Nevruz ve..
Siyasi kahinler Türkiye için felaket senaryoları yazadursunlar, gelişmeler doğru yönde ileri doğru seyrini sürdürüyor.
Birileri aylar öncesinden kendi “cemaat”ine dolar uyarısı yapmıştı. Şimdi başka kehanetlerde bulunuyorlar.. Birileri barış sürecini sabote etmek için elinden geleni arkasına koymayacak gibi gözüküyor.
Bir zamanlar “terörü bitireni bitirirler” diyorlardı, şimdi “barışı bitireni bitiririz” diyen bir halk var artık. Barışın asıl sahibi bunlar.
Bugün tartışılan Kürt sorunu değil.

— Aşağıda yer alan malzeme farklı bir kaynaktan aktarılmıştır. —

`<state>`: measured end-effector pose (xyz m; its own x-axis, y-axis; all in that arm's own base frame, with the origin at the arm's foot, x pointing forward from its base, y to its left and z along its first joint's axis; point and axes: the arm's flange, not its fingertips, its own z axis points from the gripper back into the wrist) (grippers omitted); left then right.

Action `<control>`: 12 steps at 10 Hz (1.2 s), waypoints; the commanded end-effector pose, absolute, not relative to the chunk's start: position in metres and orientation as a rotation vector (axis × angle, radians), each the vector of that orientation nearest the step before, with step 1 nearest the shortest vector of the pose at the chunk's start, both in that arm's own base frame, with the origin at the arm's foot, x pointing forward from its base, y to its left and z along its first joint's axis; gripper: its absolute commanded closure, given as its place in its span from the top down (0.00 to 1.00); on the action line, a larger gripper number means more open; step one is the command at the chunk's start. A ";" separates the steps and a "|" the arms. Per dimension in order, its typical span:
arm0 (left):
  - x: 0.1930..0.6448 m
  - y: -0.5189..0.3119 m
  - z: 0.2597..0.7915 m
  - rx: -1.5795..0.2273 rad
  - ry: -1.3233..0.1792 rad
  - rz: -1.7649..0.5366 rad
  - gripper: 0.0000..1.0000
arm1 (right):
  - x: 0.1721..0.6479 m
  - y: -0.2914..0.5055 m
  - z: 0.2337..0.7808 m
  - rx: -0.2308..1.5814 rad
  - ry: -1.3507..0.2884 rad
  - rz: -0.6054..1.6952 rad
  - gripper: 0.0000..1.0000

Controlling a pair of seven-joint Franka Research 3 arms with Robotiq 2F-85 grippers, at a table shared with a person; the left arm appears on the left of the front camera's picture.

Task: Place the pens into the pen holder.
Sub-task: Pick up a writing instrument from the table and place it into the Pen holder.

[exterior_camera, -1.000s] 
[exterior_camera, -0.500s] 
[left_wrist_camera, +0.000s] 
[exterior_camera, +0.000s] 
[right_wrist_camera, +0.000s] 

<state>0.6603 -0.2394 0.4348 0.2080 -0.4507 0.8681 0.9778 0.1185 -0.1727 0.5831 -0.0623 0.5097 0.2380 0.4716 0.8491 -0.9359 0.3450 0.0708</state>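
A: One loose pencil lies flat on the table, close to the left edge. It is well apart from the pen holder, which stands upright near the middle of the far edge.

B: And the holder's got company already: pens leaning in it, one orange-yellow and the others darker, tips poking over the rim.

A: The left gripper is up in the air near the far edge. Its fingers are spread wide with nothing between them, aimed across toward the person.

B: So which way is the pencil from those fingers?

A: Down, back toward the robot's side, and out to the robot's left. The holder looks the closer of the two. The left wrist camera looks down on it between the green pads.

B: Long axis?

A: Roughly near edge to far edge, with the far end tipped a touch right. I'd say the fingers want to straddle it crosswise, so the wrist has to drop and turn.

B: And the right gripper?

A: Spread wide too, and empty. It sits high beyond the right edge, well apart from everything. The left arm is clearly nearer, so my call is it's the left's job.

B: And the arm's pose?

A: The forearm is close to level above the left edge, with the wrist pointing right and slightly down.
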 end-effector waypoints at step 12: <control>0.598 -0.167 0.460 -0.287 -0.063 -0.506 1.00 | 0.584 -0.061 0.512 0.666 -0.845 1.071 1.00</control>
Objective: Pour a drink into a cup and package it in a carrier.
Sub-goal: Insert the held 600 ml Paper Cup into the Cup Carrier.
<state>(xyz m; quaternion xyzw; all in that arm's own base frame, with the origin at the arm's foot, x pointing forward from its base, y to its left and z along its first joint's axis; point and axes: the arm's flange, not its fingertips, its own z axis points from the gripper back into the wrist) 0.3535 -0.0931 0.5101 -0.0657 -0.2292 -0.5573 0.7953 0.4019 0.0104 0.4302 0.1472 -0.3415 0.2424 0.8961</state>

Terör sorunu.. Kürt ya da Türk, Müslüman ya da Hıristiyan, bu ülkede herkesin sorunu var.. Bu sorunların sebebi bu halk değil, bu halkın çocuklarının kanları ve gözyaşları üzerinden kendilerine iktidar ve servet üretme çabasında olanlar.. Soğuk savaşın artçıları bunlar.. Din, mezhep, ideoloji, etnik kimliği düşmanlık sebebi sayanlar.. Şimdi bu çağrı ile anlamsız, bir kavga sona erdiriliyor..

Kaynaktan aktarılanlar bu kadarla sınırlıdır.